_Problem requirements:_
Everything from the top of the data below through the line with "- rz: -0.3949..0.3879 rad" should be duplicated exactly, and nothing past it.

_Recorded data:_
::::::::::
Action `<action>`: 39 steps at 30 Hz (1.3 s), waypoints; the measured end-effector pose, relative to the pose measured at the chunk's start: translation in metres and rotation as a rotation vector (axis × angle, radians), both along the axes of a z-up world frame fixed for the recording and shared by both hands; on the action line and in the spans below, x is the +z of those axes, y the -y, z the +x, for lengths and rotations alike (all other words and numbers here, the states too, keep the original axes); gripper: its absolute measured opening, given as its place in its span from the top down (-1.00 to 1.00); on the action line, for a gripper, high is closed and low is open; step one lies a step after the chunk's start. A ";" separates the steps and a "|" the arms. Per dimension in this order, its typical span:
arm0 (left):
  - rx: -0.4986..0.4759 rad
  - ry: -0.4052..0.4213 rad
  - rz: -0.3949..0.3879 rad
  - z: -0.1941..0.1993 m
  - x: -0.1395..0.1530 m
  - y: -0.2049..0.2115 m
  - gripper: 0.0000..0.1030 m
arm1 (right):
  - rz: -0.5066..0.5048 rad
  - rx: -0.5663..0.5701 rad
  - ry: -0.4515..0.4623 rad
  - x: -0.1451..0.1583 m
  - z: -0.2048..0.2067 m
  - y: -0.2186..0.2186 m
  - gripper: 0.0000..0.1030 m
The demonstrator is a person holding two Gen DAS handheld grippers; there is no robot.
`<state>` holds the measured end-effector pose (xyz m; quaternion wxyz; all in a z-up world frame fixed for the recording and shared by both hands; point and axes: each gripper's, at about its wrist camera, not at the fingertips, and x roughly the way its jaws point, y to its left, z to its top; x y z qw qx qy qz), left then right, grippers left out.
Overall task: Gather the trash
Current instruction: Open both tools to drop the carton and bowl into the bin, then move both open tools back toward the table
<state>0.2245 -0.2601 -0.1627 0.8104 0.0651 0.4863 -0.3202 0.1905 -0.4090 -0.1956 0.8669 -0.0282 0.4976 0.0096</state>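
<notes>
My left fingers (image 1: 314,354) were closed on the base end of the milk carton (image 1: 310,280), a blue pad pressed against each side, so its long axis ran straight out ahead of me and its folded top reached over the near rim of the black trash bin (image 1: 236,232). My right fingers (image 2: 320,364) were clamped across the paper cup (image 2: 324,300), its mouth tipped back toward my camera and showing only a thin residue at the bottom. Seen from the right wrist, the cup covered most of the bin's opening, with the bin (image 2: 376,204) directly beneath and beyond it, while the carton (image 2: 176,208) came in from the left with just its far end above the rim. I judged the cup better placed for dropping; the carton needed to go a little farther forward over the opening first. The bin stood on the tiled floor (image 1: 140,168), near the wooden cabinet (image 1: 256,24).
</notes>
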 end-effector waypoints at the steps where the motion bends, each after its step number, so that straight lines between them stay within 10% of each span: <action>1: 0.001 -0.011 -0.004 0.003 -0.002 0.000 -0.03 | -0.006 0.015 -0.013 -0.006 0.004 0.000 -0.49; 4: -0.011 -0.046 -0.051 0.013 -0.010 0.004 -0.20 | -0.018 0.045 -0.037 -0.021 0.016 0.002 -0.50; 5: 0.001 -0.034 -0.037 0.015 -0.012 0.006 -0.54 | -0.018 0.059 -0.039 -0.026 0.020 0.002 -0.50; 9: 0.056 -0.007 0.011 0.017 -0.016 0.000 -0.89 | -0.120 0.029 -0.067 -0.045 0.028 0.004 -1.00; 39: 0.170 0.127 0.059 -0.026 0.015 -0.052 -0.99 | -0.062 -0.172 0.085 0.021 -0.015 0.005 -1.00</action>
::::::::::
_Solution to this exercise:_
Action `<action>`: 39 steps at 30 Hz (1.3 s), waypoints; the measured end-effector pose, relative to the pose measured at the chunk's start: translation in metres and rotation as a rotation vector (axis × angle, radians), both along the axes of a z-up world frame fixed for the recording and shared by both hands; on the action line and in the spans below, x is the +z of those axes, y the -y, z the +x, for lengths and rotations alike (all other words and numbers here, the states too, keep the original axes); gripper: its absolute measured opening, given as its place in its span from the top down (-1.00 to 1.00); on the action line, for a gripper, high is closed and low is open; step one lies a step after the chunk's start. A ";" separates the steps and a "|" the arms. Per dimension in this order, its typical span:
arm0 (left):
  - rx: -0.4986..0.4759 rad
  - ry: -0.4052..0.4213 rad
  - rz: -0.3949..0.3879 rad

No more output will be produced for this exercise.